Street lights to decorate museum site

SAN BENITO — Ornate street lights will decorate the grounds of the new guitar-shaped museum at San Benito Plaza.

City commissioners this week approved the expenditure of $53,879 for the purchase of 15 ornamental street lights to line the perimeter of the plaza along Heywood and Stenger streets.

The street lights topped with stylish glass globes will stand along the site of the San Benito History and Culture Museum, including the area of the Narciso Martinez Cultural Arts Center and the Community Building, City Manager Manuel De La Rosa said yesterday.

“That’s part of making it attractive,” Mayor Celeste Sanchez said yesterday.

De La Rosa said the street lights will be arranged to encompass the grounds.

“A total of 15 decorative lights will be placed along the perimeter of the plaza in a symmetrical pattern to complement the museum as well as the other two facilities that are there,” De La Rosa said in a press release.

De La Rosa said the street lights are similar to those decorating Weslaco’s downtown area.

“They are not overly elaborate but are attractive and eye-catching,” city spokeswoman Martha McClain said.

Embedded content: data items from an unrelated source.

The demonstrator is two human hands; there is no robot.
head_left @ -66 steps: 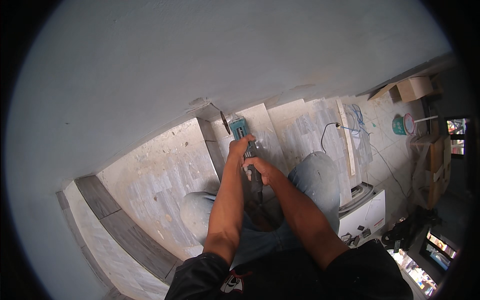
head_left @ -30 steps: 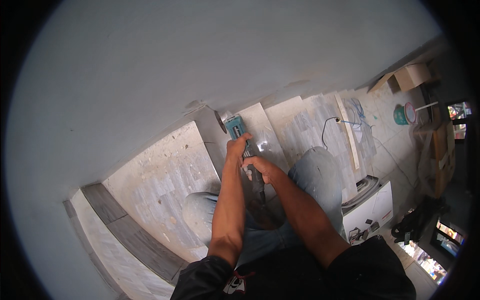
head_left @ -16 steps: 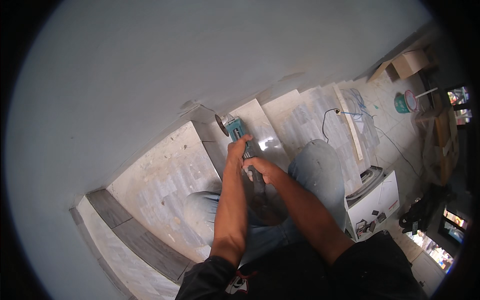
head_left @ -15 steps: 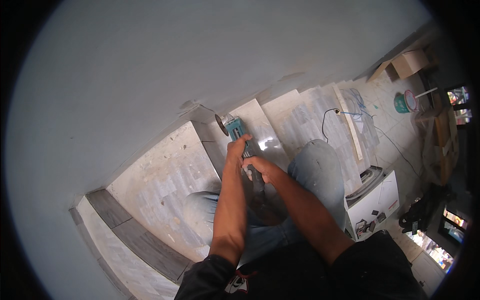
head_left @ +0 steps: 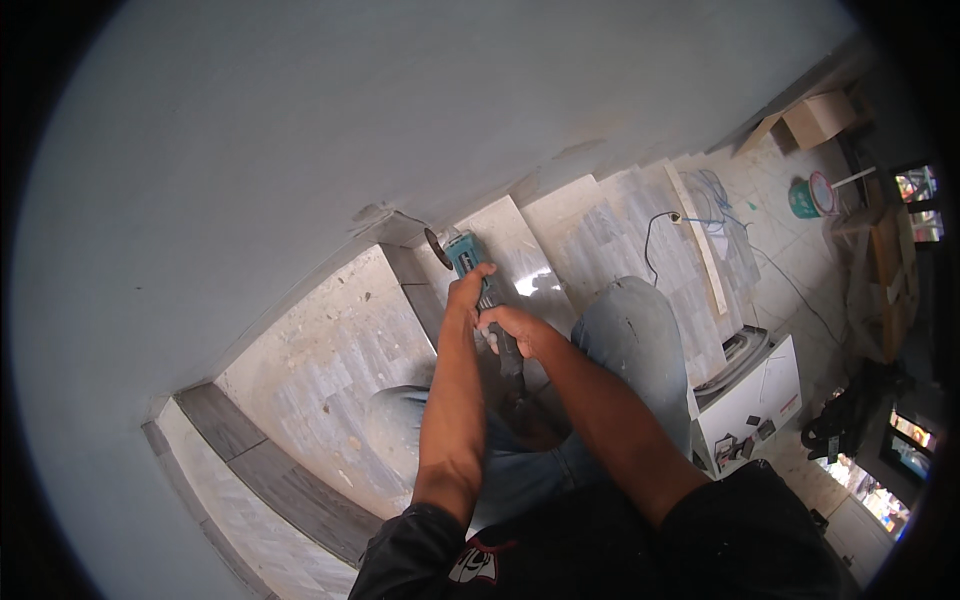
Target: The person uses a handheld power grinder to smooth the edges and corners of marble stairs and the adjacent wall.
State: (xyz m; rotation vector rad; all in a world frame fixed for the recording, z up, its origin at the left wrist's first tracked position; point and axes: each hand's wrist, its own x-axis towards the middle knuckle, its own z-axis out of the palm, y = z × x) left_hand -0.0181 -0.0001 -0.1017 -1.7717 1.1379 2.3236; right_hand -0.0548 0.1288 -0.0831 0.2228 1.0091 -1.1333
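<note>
An angle grinder (head_left: pixel 465 256) with a teal body and dark rear handle is held in both hands, its disc (head_left: pixel 436 248) close to the foot of the grey wall (head_left: pixel 300 150). My left hand (head_left: pixel 467 290) is wrapped around the body behind the head. Behind it, my right hand (head_left: pixel 510 326) grips the dark rear part. Whether the disc touches the wall or the step cannot be made out. Beside the disc, a chipped patch (head_left: pixel 375 213) and a crack mark the wall. Dark grey tile (head_left: pixel 406 265) edges the stair step next to the grinder.
Grey-tiled steps (head_left: pixel 350 350) run along the wall, with dark edging tile (head_left: pixel 220 415) lower left. To the right lie a pale wooden strip (head_left: pixel 697 240), blue cable (head_left: pixel 715 205) and a white appliance-like panel (head_left: pixel 765 395). Farther off stand a green bucket (head_left: pixel 802 200) and a cardboard box (head_left: pixel 820 122).
The grinder and both hands have shifted slightly left, bringing the disc a little nearer the crack in the wall. Both hands keep their grip.
</note>
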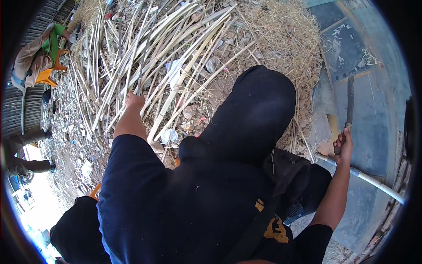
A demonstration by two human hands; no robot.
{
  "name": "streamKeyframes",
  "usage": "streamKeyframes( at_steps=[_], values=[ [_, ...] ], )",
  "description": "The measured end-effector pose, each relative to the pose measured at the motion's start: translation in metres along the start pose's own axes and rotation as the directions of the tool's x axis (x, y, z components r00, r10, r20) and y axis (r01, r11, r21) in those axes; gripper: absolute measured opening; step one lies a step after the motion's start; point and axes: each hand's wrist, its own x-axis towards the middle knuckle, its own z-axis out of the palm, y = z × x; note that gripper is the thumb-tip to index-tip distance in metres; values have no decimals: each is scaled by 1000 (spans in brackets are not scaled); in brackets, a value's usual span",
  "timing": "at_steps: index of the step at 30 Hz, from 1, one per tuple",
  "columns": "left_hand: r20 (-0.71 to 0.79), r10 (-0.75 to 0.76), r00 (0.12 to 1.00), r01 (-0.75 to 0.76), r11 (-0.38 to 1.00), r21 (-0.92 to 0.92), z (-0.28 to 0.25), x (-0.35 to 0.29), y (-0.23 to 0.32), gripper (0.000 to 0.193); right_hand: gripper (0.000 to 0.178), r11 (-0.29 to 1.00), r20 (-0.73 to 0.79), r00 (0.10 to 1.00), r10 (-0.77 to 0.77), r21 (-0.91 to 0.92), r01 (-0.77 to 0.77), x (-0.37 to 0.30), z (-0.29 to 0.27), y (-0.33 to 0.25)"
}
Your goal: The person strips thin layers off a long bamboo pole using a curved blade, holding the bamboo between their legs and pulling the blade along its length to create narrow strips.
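On the left, my left hand [135, 101] is closed around the near end of a dark bamboo strip [141, 66], which points away over a loose pile of pale split bamboo strips [193, 59]. Other strips lie right beside these fingers. Off to the right, my right hand [345, 147] grips the wooden handle of a machete [350, 102]. Its long dark blade points away from me, over grey-blue sheeting.
Dry shavings [285, 39] are heaped beyond my black-clothed knee [263, 101]. A pale pipe [373, 184] lies near my right forearm. One person [33, 64] sits on an orange chair [52, 72] at far left; another person's legs [28, 152] show below. Rubble and scraps cover the ground [70, 145].
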Motion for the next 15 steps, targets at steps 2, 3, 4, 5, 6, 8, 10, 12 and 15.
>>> streamKeyframes(
  at_steps=[2, 3, 4, 5, 6, 8, 10, 12, 15],
  values=[
    [71, -1, 998, 1, 1000, 1, 1, 6, 3, 92, 23, 1000, -10, 1000, 12, 12, -12, 1, 0, 0],
    [110, 32, 993, -32, 999, 2, 2, 5, 6, 93, 23, 1000, -24, 1000, 10, 15, -10, -1, 3, -1],
    [149, 64, 987, -65, 998, 2, 4, 4, 10, 93, 23, 1000, -38, 999, 9, 18, -8, -2, 5, -2],
    [165, 92, 982, -93, 996, 0, 7, 1, 13, 92, 23, 1000, -45, 999, 13, 15, -12, -3, 4, -2],
    [167, 94, 981, -96, 995, 2, 12, -1, 16, 92, 23, 1000, -44, 999, 13, 16, -13, -2, 5, -3],
    [181, 130, 975, -131, 991, -10, 20, -7, 22, 85, 23, 1000, -48, 999, 16, 17, -15, -3, 4, -3],
    [144, 191, 971, -185, 981, -60, 43, 1, 4, 73, 23, 1000, -4, 1000, 3, 10, -3, 0, 11, -9],
    [332, 293, 897, -289, 955, -61, 52, 0, 3, 65, 23, 1000, -9, 1000, 10, 3, -10, 0, 15, -10],
    [255, 191, 948, -195, 981, -6, 38, -27, 34, 62, 23, 1000, -55, 998, 28, -4, -28, -5, 9, -5]
  ],
)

Sanchez said a landscaping project will follow.

This week, Weslaco-based Jones Construction launched the project to build the 6,932-square-foot building off Heywood Street on 2.18 acres at San Benito Plaza.

To fund the project, the city will use a $1 million EDA grant and about $700,000 set aside from its general fund, De La Rosa said.

The building will allow the Freddy Fender Museum, the Texas Conjunto Hall of Fame and Museum and the San Benito History Museum to expand their exhibits.

Since 2008, the three museums have shared a 1,000-square-foot area in the city’s Community Center.

The city is counting on the décor to help make the museum a tourist draw, Sanchez said.

“We want to enhance the plaza to make it a destination and an economic engine for the area,” Sanchez said.

Sanchez said the museum will teach tourists and residents about the city’s rich past.

“We want to archive our history, culture, music, literature and artists so that our citizens and children can see, read and appreciate and feel good about who we are,” Sanchez said.